╭──
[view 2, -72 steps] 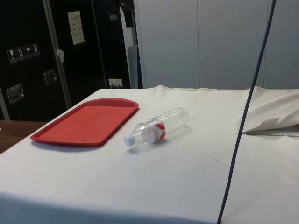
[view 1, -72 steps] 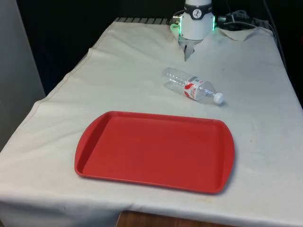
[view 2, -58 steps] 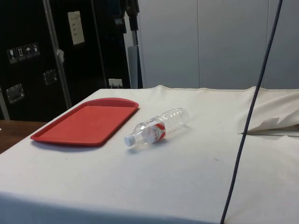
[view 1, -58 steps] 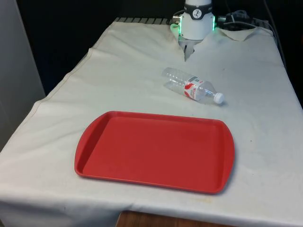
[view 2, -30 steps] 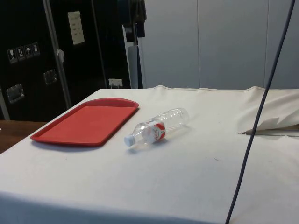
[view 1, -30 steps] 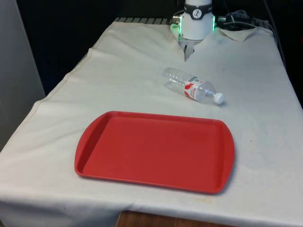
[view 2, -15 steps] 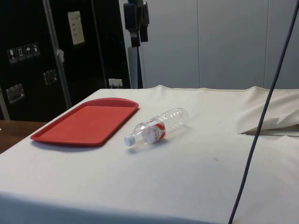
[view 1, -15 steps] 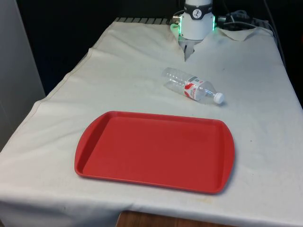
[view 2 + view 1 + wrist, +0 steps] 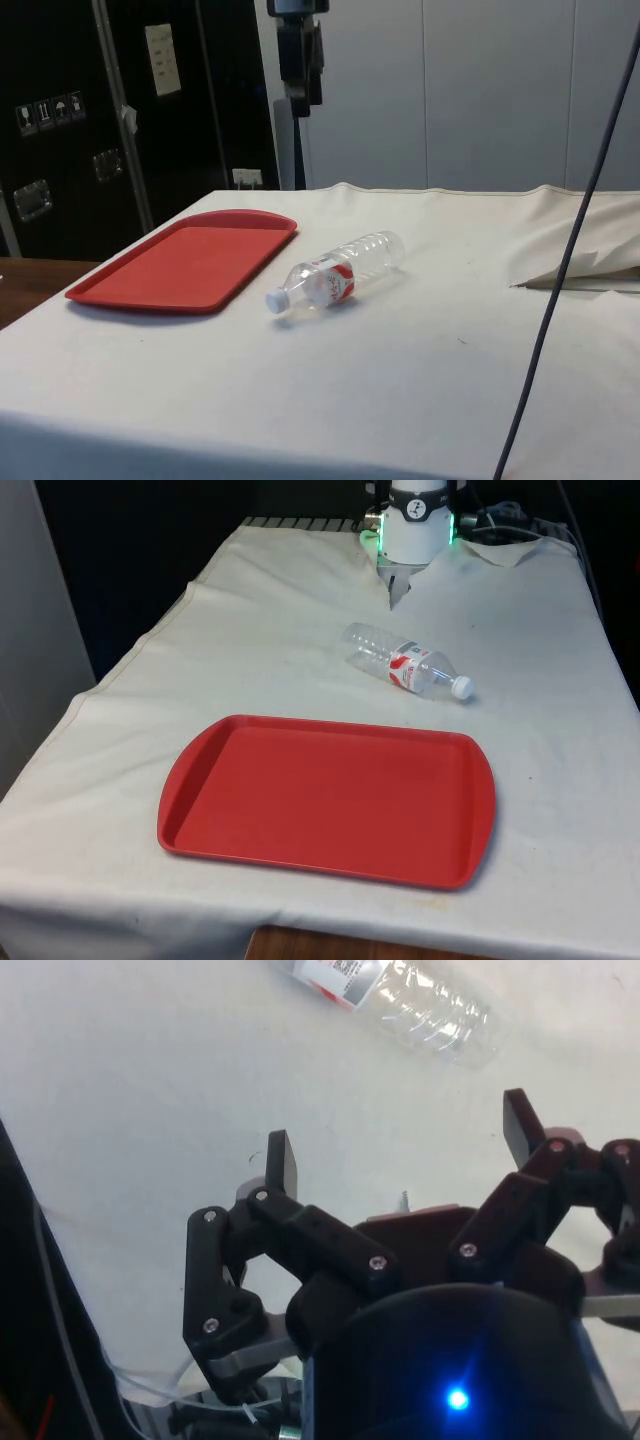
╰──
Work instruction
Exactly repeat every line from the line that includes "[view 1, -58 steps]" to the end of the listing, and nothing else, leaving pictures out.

Your solution
[view 1, -58 steps] 
[view 2, -30 steps] 
[view 1, -30 steps] 
[view 2, -15 steps] 
[view 1, -15 steps] 
[view 2 + view 1 + wrist, +0 steps] 

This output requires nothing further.